■ Exercise brief
Whenever the string "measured" turns up in a line below, that line should be copied.

====== Data in this exercise

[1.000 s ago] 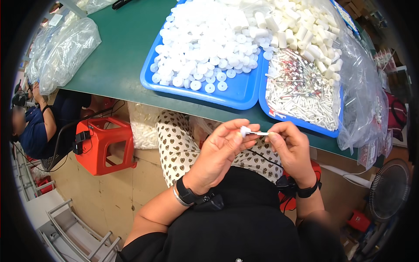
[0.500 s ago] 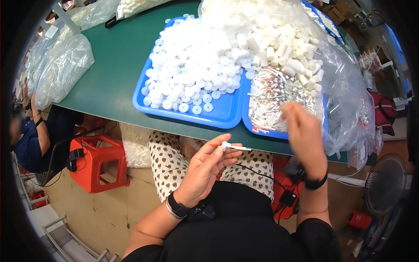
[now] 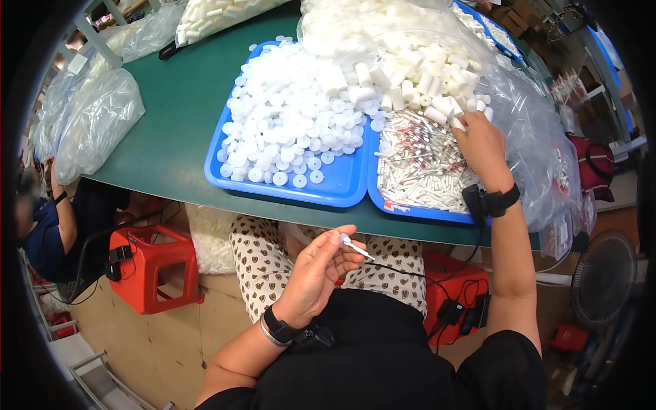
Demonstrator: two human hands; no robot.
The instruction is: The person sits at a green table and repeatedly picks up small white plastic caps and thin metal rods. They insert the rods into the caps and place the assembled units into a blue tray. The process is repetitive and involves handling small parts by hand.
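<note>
Between thumb and fingers, my left hand (image 3: pixel 316 277) pinches a thin white stick (image 3: pixel 358 250) with a small translucent disc on its upper end. It is held over my lap, below the table edge. My right hand (image 3: pixel 484 145) reaches to the pile of white foam cylinders (image 3: pixel 430 85), fingertips closed on one cylinder at the pile's near right edge. Below that pile, a smaller blue tray (image 3: pixel 437 215) holds many thin white sticks (image 3: pixel 417 181), some with reddish parts. To its left, a larger blue tray (image 3: pixel 335 195) is heaped with translucent white discs (image 3: pixel 287 130) with centre holes.
Clear plastic bags lie right of the trays (image 3: pixel 529 143) and at the table's left end (image 3: pixel 102 123). A cable runs from my right wrist. Red stools (image 3: pixel 154 273) stand below the green table (image 3: pixel 164 137). Another person's arm (image 3: pixel 65 219) shows far left; a fan (image 3: pixel 603 277) stands right.
My right hand has moved up and away from over the sticks to the foam cylinders and closed on one. My left hand has dipped slightly, the stick tilting further down.
</note>
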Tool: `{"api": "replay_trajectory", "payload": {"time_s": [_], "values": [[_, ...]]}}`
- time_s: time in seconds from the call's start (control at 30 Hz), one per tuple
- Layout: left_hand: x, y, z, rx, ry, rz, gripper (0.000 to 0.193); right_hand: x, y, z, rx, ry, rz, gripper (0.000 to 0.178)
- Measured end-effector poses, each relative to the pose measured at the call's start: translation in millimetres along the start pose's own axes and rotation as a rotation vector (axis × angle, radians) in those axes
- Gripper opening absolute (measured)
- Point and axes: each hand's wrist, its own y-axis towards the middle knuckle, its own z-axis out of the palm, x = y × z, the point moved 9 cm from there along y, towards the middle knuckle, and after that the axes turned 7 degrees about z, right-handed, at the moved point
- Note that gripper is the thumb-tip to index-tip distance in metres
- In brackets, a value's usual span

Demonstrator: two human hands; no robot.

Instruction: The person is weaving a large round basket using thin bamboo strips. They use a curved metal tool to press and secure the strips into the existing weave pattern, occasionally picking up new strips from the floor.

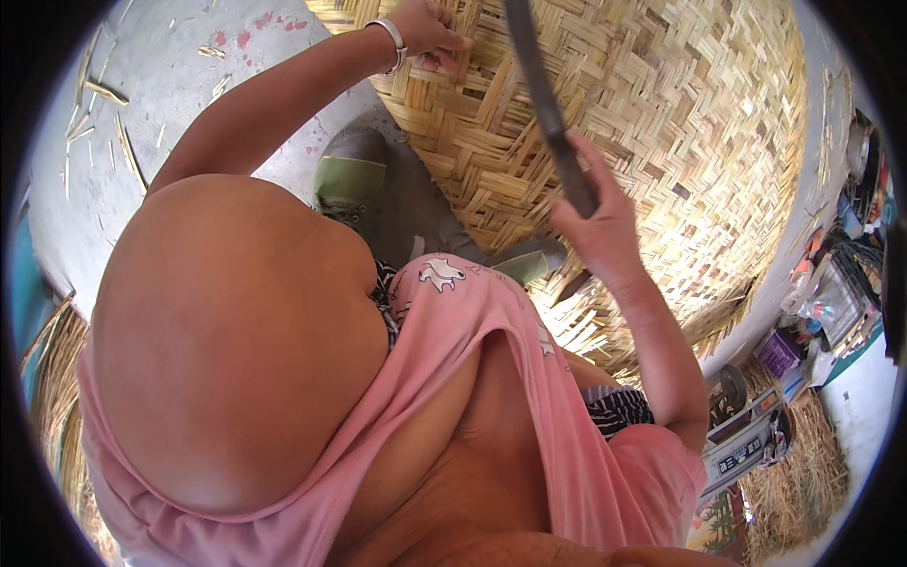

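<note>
A large woven mat [680, 161] of pale yellow-brown flat strips lies before me on the floor, spreading to the right and to the top of the view. In my right hand [605, 222] is a long, dark, flat blade-like tool [539, 85], slightly bent and pointing up past the top edge. The fingers wrap round its lower end, above the mat. My left hand [430, 36], with a pale bracelet [392, 45] at the wrist, is at the mat's left part. Its fingers are curled in at the weave; what they hold is hidden.
Dark-and-green shoes [351, 180] stand by the mat's near left edge. Loose strip pieces [109, 93] are scattered on the grey floor [189, 104]. Straw bundles [57, 416] lie at the left rim. At the right rim are a grey device [742, 455], a purple box [779, 352] and clutter.
</note>
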Motion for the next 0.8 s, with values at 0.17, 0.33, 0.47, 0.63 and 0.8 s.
{"api": "replay_trajectory", "payload": {"time_s": [0.17, 0.33, 0.47, 0.63, 0.8], "values": [[-1, -6, -2, -0.178, -0.153, -0.019, 0.028, -27, 16, 36, 0.089, 0.071, -0.094, 0.062], [1, -10, -2, -0.23, -0.265, -0.014, 0.024, -13, 26, 52, 0.147, 0.034, 0.039, 0.06], [9, -7, -2, -0.26, -0.374, -0.011, 0.027, -8, 23, 53, 0.08, -0.011, -0.08, 0.061], [6, -13, -1, -0.349, -0.587, -0.047, 0.036, -4, 17, 51, 0.071, -0.009, -0.062, 0.06], [-15, -25, 2, -0.381, -0.515, -0.073, 0.039, 4, 27, 61, -0.035, -0.24, -0.016, 0.06]]}}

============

■ Result of the task
- Measured end-effector poses, each relative to the pose measured at the call's start: translation in millimetres along the start pose's own axes and rotation as a rotation vector (axis × angle, radians) in those axes
- Gripper opening absolute (measured)

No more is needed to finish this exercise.